Pin1 associates and stabilizes Emi1 during G2 phase in XL2 cells. (A) Equal amounts of lysates from XL2 cells synchronized in Fig 4B were taken at the indicated time points and subjected to immunoprecipitation assay by using control (CT) or Pin1 antibodies. Immunoprecipitates (IP) as well as an equal amount of inputs and supernatants (SN) were immunoblotted with Emi1 antibody and are shown. (B) XL2 asynchronous cells were either not transfected (NT) or transfected (T, 0, 4, 5 and 6 h) with PCS2 wild type or S10A Emi1 as well as with PCS2-Pin1 vectors and synchronized by hydroxyurea block.

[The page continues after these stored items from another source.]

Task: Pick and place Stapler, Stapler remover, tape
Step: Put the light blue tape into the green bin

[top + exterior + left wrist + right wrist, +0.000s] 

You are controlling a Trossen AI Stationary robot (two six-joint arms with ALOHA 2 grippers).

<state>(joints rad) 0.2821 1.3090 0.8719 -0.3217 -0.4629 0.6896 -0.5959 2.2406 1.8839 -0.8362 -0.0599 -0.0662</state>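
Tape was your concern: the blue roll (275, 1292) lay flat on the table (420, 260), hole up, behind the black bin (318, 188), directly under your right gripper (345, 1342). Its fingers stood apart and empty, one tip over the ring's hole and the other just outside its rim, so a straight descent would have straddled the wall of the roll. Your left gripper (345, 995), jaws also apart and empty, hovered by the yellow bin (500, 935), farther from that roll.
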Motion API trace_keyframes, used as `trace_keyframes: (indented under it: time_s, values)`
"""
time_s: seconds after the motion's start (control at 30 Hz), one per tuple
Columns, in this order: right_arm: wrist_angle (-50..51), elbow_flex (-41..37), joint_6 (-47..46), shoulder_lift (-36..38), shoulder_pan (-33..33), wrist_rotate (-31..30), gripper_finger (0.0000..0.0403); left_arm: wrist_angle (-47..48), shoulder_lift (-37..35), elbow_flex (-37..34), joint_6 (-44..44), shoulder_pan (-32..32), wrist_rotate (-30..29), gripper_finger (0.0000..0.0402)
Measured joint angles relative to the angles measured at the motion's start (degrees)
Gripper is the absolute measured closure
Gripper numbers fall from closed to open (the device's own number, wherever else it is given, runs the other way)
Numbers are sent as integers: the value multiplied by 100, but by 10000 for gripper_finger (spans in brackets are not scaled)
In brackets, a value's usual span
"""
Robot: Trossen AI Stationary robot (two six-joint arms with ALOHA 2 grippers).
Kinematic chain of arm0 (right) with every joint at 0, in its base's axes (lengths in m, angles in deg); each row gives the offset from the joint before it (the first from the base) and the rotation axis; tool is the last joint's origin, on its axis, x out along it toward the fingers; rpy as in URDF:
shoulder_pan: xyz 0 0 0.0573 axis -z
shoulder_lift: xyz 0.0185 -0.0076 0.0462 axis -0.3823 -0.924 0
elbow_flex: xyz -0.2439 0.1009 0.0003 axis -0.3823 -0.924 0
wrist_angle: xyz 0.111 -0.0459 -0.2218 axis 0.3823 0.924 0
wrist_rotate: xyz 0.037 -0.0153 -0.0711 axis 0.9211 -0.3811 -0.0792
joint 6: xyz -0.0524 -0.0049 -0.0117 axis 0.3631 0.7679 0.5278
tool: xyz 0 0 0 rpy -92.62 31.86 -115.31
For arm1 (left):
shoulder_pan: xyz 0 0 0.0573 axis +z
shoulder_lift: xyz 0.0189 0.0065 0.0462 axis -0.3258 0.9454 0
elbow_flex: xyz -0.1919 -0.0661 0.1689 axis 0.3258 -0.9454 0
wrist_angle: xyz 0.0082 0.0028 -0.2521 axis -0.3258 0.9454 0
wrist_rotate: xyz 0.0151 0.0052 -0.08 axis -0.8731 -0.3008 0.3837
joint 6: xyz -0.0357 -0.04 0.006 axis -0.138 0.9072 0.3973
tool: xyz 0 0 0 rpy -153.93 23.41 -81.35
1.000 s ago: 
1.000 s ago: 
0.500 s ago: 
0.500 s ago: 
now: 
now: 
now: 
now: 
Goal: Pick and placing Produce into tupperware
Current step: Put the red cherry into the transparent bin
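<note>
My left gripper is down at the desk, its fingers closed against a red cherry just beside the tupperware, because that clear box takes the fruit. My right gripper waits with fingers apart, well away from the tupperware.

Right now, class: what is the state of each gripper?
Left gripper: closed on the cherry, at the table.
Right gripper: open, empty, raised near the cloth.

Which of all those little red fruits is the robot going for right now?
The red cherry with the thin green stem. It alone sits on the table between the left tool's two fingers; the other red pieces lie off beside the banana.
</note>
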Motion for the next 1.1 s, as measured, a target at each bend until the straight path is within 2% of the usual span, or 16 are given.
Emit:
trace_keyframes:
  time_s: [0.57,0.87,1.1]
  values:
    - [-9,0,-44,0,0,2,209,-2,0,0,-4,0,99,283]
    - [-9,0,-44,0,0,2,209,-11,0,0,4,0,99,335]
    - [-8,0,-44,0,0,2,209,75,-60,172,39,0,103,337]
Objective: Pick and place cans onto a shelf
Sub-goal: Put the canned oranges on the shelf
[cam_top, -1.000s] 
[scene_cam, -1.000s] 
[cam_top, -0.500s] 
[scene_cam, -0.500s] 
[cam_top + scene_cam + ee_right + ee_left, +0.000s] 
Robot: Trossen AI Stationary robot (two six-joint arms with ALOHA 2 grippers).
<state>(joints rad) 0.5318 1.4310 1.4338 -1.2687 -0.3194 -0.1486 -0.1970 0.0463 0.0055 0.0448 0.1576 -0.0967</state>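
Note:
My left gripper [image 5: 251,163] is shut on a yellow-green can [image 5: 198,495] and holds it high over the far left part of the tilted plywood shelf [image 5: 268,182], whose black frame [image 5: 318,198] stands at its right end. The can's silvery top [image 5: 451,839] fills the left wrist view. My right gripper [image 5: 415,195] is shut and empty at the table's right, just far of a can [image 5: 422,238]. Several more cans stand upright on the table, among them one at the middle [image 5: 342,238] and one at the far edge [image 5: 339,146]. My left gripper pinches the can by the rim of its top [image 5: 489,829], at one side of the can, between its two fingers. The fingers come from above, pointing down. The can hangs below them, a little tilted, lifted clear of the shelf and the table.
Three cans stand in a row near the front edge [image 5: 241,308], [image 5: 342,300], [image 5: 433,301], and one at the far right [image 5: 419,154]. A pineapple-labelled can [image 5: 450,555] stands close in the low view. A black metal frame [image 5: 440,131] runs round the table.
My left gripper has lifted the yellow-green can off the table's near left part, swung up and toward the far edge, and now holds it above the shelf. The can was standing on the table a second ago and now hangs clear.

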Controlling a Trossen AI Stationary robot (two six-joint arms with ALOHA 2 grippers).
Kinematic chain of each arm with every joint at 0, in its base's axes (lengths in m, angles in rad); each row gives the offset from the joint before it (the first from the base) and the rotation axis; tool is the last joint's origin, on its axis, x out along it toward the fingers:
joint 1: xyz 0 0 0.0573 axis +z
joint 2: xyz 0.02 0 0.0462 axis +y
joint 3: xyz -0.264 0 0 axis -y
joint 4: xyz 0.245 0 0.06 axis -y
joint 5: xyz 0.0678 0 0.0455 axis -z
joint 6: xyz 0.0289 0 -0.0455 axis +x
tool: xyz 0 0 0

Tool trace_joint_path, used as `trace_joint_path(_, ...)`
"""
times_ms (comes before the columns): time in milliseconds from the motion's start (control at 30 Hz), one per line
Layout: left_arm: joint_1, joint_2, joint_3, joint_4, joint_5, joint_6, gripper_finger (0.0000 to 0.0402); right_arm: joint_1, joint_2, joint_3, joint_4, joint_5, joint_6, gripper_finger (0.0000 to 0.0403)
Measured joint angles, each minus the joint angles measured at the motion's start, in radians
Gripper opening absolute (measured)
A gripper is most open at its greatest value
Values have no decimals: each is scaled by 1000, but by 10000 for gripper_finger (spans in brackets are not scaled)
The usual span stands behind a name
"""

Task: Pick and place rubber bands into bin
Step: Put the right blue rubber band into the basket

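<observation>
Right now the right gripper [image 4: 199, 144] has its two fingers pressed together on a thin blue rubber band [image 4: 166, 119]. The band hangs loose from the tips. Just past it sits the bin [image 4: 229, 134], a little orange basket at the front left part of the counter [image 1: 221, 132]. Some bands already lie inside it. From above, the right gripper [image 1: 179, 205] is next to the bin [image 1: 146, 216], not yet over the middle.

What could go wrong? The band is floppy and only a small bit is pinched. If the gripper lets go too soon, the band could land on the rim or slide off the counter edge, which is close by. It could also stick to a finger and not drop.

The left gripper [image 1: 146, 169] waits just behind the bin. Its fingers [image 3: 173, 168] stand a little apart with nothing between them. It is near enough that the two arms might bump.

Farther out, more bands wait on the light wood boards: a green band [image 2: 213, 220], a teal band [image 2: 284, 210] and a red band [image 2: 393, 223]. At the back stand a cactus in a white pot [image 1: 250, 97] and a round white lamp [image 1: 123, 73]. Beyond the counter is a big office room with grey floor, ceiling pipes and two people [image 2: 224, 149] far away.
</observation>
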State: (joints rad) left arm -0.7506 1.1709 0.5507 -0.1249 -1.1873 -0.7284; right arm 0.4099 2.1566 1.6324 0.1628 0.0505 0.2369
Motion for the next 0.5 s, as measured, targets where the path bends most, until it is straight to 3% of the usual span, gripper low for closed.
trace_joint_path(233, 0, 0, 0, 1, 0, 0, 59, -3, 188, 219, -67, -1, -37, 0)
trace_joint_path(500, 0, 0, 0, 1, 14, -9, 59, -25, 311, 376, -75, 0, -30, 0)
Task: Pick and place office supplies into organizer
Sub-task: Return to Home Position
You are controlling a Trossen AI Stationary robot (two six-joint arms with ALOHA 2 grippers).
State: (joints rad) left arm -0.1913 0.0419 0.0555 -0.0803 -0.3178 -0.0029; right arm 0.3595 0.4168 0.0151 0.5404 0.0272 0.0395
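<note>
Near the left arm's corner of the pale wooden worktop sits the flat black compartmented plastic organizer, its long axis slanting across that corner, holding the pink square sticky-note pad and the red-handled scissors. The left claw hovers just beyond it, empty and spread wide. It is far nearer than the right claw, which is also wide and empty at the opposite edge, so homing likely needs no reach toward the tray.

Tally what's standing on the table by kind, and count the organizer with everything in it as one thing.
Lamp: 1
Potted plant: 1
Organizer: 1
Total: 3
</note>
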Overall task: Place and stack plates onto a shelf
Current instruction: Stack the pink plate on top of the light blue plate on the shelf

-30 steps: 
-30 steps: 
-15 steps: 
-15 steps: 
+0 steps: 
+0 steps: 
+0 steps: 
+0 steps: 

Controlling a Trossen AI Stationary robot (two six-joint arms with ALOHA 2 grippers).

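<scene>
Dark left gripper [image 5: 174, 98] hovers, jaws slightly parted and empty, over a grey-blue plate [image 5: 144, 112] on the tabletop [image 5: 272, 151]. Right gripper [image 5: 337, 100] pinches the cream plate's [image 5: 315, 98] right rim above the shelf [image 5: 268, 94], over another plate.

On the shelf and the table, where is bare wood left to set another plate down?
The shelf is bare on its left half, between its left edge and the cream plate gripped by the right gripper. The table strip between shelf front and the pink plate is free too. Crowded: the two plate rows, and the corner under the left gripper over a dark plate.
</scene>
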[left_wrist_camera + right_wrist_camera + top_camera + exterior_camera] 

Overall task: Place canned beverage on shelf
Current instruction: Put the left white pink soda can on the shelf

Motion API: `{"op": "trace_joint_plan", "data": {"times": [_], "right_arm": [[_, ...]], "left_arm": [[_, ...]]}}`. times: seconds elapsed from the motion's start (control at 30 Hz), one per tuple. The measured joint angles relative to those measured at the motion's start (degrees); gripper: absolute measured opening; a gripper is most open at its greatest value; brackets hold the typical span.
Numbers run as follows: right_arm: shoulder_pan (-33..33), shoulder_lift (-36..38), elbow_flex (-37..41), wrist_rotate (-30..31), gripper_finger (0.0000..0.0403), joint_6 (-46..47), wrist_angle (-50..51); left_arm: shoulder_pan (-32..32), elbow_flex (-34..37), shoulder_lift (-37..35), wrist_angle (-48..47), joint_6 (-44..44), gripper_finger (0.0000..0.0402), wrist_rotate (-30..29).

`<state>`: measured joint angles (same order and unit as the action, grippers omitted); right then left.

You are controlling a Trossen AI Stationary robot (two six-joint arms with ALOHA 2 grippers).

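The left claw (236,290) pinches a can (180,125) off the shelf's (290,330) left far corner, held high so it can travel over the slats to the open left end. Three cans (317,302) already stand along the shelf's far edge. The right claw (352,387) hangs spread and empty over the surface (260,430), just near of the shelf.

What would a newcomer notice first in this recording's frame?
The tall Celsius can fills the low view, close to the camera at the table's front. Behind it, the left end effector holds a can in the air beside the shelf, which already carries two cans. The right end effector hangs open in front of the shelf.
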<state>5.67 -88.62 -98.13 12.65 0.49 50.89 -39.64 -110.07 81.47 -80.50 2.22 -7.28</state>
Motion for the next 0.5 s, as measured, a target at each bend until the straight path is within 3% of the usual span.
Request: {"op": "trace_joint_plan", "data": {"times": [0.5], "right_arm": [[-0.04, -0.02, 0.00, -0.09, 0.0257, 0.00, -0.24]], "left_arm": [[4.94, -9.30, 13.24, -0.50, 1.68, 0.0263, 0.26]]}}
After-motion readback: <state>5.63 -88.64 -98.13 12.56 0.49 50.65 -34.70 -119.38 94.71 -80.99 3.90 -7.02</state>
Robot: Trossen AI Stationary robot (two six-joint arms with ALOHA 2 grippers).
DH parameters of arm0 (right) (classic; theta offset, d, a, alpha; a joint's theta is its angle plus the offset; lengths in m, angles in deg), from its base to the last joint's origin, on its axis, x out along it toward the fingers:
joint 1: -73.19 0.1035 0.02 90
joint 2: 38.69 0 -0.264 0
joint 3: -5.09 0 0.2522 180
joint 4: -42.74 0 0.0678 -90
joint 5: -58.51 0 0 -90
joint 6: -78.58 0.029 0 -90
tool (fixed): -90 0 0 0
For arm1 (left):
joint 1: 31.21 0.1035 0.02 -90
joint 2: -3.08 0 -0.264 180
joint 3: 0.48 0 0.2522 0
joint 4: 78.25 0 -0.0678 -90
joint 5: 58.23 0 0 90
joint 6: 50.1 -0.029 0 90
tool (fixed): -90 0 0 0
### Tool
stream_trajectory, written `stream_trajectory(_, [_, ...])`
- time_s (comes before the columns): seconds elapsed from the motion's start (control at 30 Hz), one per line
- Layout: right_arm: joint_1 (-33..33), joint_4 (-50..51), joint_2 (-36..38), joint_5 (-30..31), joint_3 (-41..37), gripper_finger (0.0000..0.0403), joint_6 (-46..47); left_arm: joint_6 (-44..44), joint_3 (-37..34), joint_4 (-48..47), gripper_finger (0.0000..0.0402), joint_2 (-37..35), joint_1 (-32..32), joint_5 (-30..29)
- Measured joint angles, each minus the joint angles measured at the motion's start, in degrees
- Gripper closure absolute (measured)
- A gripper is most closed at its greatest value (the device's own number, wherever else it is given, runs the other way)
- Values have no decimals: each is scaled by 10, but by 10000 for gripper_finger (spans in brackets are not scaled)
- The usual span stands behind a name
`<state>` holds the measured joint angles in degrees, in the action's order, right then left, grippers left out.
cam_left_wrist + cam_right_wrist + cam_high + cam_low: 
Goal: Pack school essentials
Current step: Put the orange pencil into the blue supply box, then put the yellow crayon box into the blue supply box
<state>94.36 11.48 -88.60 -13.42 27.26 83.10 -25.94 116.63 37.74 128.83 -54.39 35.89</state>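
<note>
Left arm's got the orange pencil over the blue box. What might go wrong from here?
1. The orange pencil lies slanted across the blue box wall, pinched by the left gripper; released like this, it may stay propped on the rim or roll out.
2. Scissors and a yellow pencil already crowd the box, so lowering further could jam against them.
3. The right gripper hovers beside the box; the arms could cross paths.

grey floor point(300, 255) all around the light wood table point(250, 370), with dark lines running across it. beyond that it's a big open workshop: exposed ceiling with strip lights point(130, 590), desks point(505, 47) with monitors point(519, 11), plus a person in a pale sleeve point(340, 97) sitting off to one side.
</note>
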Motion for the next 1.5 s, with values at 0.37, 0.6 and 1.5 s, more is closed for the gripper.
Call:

Cells were lysed at 0, 4, 5 and 6 h after hydroxyurea release and the levels of the Emi1 and Pin1 ectopic proteins were analysed by western blot. At the 7 h release time point, cells were incubated with cycloheximide and lysed at the indicated time points after protein synthesis inhibition to evaluate wild-type and S10A Emi1 degradation patterns. The low endogenous Emi1 and Pin1 levels were not visualized at the low chemiluminescence exposure time used in this experiment to show the ectopic forms. Emi1, early mitotic inhibitor 1; Pin1, protein interacting with NIMA1.